The Service is intended for users who are at least 18 years of age. We do not knowingly collect personal information from anyone under 18. If you believe a minor has provided us with their information, please contact us immediately and we will delete it.

8. Third-Party Services

The Service may contain links to or integrate with third-party websites or services. This Privacy Policy does not apply to those third parties. We encourage you to read the privacy policies of any third-party services you use.

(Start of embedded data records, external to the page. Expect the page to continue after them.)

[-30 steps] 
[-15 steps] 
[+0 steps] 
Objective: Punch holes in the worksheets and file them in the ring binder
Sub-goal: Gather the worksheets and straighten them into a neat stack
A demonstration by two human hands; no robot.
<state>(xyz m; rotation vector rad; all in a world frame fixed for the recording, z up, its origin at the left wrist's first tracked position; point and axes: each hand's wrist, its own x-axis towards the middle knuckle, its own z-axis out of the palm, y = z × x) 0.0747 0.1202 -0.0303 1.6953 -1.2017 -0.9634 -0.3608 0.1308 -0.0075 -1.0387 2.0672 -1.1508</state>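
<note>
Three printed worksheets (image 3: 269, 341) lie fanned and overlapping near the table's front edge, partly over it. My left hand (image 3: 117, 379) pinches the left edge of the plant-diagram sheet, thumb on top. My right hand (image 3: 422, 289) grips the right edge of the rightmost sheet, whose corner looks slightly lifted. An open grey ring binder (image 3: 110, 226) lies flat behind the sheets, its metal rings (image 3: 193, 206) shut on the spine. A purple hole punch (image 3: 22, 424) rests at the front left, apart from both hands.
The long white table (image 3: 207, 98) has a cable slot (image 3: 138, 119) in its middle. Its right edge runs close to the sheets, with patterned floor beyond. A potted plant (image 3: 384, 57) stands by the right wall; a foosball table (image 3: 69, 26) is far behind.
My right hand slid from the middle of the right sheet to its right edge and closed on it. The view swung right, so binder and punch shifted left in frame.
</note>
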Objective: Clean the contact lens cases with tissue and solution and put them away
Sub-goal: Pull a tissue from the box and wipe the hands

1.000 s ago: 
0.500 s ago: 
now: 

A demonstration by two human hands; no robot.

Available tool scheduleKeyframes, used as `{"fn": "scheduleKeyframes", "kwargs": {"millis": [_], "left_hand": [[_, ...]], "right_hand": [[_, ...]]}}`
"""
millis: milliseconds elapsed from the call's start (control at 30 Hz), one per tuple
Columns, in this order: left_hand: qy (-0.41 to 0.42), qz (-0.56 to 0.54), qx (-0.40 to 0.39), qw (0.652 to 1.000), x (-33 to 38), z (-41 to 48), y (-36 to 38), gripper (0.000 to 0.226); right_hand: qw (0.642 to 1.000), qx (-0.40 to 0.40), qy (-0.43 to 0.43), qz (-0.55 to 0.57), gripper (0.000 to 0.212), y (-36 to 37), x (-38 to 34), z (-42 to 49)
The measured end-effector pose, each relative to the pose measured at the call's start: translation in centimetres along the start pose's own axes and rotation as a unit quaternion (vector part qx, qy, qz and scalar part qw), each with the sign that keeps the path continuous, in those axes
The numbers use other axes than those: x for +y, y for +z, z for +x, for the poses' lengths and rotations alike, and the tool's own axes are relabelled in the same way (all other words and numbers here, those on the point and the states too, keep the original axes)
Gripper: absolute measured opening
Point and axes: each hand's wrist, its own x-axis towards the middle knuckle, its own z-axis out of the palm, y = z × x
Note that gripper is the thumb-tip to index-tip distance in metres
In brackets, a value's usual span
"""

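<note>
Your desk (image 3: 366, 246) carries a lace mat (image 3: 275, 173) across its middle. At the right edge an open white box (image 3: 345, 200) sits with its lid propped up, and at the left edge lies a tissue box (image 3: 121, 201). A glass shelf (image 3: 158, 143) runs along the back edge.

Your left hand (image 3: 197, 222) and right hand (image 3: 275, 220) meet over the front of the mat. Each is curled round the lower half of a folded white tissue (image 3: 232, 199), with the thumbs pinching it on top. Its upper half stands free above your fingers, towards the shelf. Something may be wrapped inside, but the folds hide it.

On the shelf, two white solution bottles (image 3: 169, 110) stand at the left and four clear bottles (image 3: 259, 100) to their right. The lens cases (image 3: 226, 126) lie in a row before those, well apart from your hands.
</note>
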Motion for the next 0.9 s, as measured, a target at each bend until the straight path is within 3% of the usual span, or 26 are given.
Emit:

Where Strava data or Strava-sourced activity information is displayed in the Service, it will be accompanied by Strava attribution in accordance with the Strava API Agreement and Strava Brand Guidelines. Your use of Strava through our Service is also subject to Strava's Terms of Service and Privacy Policy.

9. Changes to This Policy

We may update this Privacy Policy from time to time. When we do, we will update the effective date at the top of this page. For material changes, we will make reasonable efforts to notify you via your registered phone number or within the app. Continued use of the Service after any changes constitutes your acceptance of the updated policy.

10. Contact Us

If you have questions, concerns, or requests regarding this Privacy Policy or the handling of your personal data, please contact our Data Privacy Officer at:

Commitr — Data Privacy Officer

dowhilesoftwares@gmail.com

You may also file a complaint with the National Privacy Commission of the Philippines at www.privacy.gov.ph.